Tolga Akmen | WPA Pool | fake images
The UK government now has stakes in 158 startups after a series of taxpayer-funded loans turned into shares, state-owned British Business Bank announced Tuesday.
Concert ticketing app Dice FM, artisan soda brand Gunna, and DIY computer kit provider Kano are among the companies in which the government owns shares.
The Future Fund was launched by UK Finance Minister Rishi Sunak in April of last year as part of an effort to support British companies that had been crippled by the Covid-19 shutdowns. The rescue package was expanded last june to include companies based abroad. Startups were able to apply between May 2020 and January 2021.
The British Business Bank, which runs the so-called Future Fund program, said it has issued convertible loans to 1,190 companies worth £ 1.14 billion ($ 1.58 billion).
Convertible loans are converted to equity interests in the next round of startup financing; the theory is that this allows the government to get a return on investment later on.
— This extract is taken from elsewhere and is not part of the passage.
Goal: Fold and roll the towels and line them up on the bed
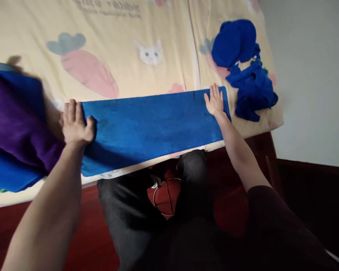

As of August 31, 158 of the loans had been converted into shares, indicating that the companies have raised more capital from the private sector through a round of equity financing.
Of the 158 loans that have been converted into shares, 90 are for London-based companies, while only four are for companies in Wales.
Ken Cooper, Managing Director of Risk Solutions at British Business Bank, said in a statement: “The Future Fund was created to increase the flow of capital to innovative companies at the height of the pandemic, while ensuring long-term value. deadline for UK taxpayer. “
“As a shareholder in so many promising businesses, Future Fund is well positioned to support and benefit from their continued growth,” added Cooper.
However, not everyone thinks that taxpayer funding should have been used to help struggling start-ups.
Robin Klein, co-founder of venture firm LocalGlobe, said last year that the Future Fund “runs the risk of diverting much-needed capital to the wrong part of the economy.”